D.
tiene los ojos verdes, acuosos, el pelo cano enredado. Es una copia caribeña,
desmejorada, de Chico Buarque. Se le traban las palabras y gesticula con las
manos para ordenarlas, para que fluyan, pero no siempre lo consigue.
Por
su aspecto, anda entre príncipe y mendigo, aunque parezca más lo último. Parece
deambular por el Bellavista y es que vive ahí. Se le ve por el comedor, por los
patios, por los pasillos, sonriente y saludando. También se le encuentra por la
avenida Santander, pero no en la acera del mar, la de la playa, sino en la otra,
la de los estancos, los bares y los colmados enrejados.
Al
viajero se lo han presentado varias veces, diferentes huéspedes, y D. empieza a
pararse y conversar a pesar de su timidez. Antes saludaba con sus aparatosos
gestos de manos y brazos, como aspas de molino, siguiendo su camino. Porque es muy flaco y los
movimientos de las extremidades parece que lo van a llevar volando.
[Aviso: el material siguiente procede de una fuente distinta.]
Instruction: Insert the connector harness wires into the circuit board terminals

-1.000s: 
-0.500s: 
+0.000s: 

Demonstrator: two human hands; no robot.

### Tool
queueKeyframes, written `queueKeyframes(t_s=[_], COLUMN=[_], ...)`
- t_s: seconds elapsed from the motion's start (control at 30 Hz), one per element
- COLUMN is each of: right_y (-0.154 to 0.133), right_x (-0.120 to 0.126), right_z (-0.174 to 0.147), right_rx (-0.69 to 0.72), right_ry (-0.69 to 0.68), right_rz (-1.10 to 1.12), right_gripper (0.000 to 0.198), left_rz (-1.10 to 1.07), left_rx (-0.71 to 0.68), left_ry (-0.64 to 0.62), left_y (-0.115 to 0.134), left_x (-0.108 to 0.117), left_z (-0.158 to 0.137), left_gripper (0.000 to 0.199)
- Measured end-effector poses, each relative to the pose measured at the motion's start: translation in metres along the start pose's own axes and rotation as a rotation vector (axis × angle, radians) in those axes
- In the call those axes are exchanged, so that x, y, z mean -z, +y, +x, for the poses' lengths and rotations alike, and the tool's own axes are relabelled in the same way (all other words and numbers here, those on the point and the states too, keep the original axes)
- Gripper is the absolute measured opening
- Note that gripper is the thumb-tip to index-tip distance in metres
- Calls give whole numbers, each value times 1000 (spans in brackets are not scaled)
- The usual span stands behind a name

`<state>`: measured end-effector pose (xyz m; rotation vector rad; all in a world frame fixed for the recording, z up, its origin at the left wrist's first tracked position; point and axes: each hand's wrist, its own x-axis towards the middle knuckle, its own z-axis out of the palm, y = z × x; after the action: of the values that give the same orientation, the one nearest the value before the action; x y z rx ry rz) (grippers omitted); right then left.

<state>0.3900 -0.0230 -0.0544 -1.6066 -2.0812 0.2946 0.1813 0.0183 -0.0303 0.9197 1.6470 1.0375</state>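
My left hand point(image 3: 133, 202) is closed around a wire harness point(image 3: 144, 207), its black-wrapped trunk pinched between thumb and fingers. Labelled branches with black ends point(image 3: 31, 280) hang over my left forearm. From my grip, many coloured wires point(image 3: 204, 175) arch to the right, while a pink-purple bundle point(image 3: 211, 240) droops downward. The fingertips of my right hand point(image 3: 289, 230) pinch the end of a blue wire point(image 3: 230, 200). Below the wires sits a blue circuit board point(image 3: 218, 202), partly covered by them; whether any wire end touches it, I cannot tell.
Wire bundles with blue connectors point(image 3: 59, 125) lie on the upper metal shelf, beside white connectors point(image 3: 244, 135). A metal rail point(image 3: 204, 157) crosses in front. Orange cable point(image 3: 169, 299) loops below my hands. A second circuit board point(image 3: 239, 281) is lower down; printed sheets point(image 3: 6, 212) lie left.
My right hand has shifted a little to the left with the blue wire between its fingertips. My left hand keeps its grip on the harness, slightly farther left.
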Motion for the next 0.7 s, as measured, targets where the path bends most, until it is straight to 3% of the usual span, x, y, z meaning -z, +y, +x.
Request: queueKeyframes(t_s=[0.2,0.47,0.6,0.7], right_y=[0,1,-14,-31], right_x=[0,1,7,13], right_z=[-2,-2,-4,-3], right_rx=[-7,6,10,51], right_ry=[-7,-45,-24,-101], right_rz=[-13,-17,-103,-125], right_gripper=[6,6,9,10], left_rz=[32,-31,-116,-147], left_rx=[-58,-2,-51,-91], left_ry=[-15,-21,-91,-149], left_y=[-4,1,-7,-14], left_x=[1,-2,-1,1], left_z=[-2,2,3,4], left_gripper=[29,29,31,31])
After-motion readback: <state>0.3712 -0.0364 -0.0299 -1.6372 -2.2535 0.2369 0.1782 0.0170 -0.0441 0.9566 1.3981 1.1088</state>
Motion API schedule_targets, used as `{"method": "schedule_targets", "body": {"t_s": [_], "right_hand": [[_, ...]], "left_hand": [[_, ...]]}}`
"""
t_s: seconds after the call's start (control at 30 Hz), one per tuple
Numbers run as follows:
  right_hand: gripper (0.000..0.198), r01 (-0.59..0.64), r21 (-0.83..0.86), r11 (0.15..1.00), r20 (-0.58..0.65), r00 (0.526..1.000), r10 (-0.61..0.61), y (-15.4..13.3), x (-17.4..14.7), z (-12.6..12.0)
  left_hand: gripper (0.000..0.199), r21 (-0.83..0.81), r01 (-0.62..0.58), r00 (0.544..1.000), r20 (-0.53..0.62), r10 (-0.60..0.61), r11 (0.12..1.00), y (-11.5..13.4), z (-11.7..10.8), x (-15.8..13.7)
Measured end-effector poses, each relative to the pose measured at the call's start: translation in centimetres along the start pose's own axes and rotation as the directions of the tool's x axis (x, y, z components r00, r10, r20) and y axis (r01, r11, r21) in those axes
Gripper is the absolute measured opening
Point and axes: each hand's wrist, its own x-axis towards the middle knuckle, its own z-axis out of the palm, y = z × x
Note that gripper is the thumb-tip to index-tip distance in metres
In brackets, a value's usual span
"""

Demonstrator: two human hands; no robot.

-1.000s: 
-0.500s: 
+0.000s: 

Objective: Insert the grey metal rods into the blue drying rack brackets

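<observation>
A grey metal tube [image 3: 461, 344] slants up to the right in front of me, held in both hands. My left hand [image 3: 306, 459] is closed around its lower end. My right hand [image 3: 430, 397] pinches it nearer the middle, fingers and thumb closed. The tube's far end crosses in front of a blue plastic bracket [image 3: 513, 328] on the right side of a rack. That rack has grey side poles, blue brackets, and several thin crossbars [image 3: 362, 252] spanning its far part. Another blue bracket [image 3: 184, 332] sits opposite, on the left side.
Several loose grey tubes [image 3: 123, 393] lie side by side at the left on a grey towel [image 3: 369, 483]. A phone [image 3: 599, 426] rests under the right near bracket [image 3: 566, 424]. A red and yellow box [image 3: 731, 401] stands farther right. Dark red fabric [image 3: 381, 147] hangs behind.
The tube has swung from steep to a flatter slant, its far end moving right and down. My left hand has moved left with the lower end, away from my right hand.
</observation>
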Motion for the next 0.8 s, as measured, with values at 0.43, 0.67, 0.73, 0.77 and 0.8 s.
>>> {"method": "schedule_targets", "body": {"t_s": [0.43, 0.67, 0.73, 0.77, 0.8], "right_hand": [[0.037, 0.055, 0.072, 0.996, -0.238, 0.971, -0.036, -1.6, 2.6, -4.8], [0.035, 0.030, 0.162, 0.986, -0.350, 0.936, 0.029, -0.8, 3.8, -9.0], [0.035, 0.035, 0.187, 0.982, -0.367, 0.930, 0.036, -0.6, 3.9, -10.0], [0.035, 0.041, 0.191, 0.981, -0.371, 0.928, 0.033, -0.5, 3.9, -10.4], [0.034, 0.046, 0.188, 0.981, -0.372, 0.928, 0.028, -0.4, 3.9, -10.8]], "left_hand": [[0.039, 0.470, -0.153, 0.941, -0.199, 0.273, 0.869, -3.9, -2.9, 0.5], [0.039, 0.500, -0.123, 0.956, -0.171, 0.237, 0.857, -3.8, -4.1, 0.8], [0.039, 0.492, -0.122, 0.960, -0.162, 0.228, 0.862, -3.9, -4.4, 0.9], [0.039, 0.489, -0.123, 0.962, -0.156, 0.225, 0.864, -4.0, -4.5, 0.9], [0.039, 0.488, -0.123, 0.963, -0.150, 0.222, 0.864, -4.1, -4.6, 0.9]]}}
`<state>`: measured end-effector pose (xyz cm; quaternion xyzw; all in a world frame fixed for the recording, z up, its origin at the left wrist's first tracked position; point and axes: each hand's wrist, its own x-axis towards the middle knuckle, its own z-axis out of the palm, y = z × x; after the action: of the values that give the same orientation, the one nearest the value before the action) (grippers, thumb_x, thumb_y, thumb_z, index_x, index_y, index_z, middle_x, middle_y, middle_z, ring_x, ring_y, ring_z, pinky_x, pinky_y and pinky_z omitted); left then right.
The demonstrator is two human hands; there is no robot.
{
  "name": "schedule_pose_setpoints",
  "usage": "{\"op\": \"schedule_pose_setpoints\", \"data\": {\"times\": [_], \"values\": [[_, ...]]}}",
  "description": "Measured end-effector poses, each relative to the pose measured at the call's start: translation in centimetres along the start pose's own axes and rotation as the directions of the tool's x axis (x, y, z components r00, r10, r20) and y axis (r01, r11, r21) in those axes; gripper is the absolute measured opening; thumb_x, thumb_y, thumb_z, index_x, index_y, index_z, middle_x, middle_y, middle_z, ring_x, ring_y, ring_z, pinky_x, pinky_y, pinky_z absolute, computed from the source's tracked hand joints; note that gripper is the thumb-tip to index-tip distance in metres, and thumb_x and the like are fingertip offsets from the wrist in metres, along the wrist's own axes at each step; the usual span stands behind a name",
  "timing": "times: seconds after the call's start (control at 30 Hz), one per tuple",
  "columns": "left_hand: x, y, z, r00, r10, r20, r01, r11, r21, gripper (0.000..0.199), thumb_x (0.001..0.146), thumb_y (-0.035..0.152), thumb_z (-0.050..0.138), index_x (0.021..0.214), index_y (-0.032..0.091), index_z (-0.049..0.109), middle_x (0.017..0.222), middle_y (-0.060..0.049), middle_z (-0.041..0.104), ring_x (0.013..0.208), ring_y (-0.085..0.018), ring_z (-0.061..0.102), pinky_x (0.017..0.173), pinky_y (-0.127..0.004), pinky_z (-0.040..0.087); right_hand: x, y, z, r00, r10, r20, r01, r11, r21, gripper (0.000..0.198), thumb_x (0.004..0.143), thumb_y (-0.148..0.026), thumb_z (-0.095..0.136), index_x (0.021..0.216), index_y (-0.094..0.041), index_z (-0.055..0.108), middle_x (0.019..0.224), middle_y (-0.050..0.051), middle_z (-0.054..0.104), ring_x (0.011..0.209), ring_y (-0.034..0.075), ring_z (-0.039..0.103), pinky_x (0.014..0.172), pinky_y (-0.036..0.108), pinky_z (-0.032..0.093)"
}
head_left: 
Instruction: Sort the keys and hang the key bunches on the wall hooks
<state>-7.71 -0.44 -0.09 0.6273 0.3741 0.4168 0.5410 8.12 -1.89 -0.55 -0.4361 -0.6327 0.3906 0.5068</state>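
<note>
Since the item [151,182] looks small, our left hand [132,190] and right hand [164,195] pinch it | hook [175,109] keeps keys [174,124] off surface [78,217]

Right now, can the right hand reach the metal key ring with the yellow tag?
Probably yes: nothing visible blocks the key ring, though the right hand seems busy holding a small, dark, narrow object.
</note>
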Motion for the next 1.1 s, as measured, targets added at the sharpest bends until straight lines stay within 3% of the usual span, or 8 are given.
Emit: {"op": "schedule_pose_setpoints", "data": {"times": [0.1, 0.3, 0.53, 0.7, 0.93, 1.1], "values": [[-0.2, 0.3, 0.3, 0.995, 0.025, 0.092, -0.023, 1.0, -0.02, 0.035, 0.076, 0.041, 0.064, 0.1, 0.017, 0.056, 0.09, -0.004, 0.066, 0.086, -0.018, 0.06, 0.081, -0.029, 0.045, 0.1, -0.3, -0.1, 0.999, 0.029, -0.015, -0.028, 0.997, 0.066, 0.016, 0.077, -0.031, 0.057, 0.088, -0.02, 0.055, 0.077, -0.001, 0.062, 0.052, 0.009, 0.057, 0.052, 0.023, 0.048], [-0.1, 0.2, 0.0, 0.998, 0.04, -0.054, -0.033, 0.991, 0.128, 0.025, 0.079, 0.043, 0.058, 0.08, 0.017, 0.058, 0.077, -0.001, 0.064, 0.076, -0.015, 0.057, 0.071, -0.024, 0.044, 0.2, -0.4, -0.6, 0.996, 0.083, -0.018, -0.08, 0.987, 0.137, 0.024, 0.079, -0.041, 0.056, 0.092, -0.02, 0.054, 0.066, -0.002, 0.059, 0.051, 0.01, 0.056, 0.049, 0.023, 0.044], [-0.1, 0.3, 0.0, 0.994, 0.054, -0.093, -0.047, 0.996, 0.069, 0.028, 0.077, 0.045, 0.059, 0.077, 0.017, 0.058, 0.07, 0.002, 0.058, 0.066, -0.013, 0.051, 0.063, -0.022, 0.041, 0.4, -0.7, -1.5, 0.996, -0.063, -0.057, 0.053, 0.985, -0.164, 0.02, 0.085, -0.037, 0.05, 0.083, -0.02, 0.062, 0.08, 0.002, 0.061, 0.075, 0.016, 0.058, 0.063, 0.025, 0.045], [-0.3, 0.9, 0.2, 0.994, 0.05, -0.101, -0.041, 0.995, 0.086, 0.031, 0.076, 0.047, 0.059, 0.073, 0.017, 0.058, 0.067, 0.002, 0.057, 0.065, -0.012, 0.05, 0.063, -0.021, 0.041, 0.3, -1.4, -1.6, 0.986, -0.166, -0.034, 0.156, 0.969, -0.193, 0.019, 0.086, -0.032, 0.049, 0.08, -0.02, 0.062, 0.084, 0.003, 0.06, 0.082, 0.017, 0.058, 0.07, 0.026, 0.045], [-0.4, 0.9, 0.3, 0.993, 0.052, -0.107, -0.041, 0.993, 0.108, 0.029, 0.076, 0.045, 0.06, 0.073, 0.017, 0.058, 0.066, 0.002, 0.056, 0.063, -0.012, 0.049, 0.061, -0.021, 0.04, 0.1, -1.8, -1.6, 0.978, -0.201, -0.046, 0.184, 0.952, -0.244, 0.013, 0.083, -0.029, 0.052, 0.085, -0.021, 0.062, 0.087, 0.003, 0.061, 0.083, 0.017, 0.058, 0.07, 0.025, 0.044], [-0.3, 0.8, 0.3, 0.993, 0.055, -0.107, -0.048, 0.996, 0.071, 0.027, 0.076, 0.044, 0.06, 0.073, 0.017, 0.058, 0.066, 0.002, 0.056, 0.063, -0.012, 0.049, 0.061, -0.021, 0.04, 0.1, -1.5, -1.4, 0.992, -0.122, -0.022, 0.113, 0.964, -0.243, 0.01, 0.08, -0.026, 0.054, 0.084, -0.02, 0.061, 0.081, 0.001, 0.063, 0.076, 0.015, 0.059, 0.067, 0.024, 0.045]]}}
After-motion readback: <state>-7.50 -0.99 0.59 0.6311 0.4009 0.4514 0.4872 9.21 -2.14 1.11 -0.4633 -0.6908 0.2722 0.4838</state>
Los huéspedes del Bellavista cambian mucho, van y vienen. Responden a un canon
heterogéneo, que ni es turista ni gente de negocios exactamente, que pasan por
Cartagena por alguna otra razón que tiene que ver más con lo artístico, o lo
laboral. Aunque hay una categoría de fijos, de gente que tiene el Bellavista como
domicilio más o menos habitual. Gente que lleva años viviendo allí. En esa esta D.
Pero unos y otros, fijos y ambulantes, se miran, se saludan, se conocen, hacen
tertulia, y a veces coinciden en fiestas que surgen, organizadas o espontáneas.
Silvia mueve mucho, es una de esas relaciones públicas innatas, capaces de poner en
contacto a personalidades imposibles. Invitó al viajero a una barbacoa que
resultó que no era suya, sino del profesor francés. El viajero fue a comprar
unas cosas que hacían falta para las ensaladas y aportó lo que tenía a mano. Allí
fue donde habló más con D., mientras el francés no se entendía con la socióloga
a la hora de mantener el fuego, ni de colocar los pescados en el mismo, ni
alentar las brasas, la diseñadora de interiores fumaba, el marido de Silvia
miraba y un escritor tímido, amigo de D. callaba, sonreía y abría la botella de
aguardiente de Antioquía sin azúcar.
D.
había bebido antes, de manera que llevaba ventaja a todos, y seguía agitando los brazos, cada vez más,
para explicarse. Resultó ser profesor de latín y hermenéutica. Habló mucho de
su mamá y de su ex pareja. Las dos lo habían dejado unos cuantos meses atrás.
La primera se fue de este mundo, la segunda de su lado. Así que D. liquidó lo
que tenía en su apartamento, muebles y enseres, y se trasladó al Bellavista.
Entre los vapores del alcohol el viajero le oyó decir que tenía pena por su
mamá y por su pareja. A aquella la cuidó todos los últimos años de vida,
impedida. Al final se dejó morir, no tomó las medicinas, dice D. que porque no
quería ser carga. De su ex no tenia sino palabras de agradecimiento, es mucho
mérito lo que hizo, podía estar por ahí de rumba con gente de su edad, “y
prefirió quedarse conmigo y atender a mi mamá”. Agradecido se le veía, antes de
terminarse la botella de aguardiente.
Se
le ve a menudo en su deambular con una botella en la mano, accionando con los
brazos para decir algo. Otro día estaba el viajero en el patio, con su
ordenador, escribiendo una historia del Bellavista. Pasó D. y saludó con sus
largos brazos. Se paró a conversar, confiado. Volvió a hablar de su mamá, que decidió irse de la vida. De su ex también volvió a decir, pero ya no con más dolor. Encogiendo los hombros, accionado con sus brazos.
Acertó a decir que no dormía
bien, que había probado todos los métodos sin resultados. En realidad padecía insomnio desde que se fue su mamá y lo dejó
su ex pareja. Que se ayudaba con el alcohol para dormir pero que no lograba
dormir más que unas tres horas. Tras ese corto tiempo de descanso, de nuevo debía
buscar el alcohol. Eso es un círculo vicioso.
Comprende D. que tiene un
problema de adicción. Dice que está con el propósito de hacer algo para
desintoxicarse. Incluso pedir ayuda a un especialista.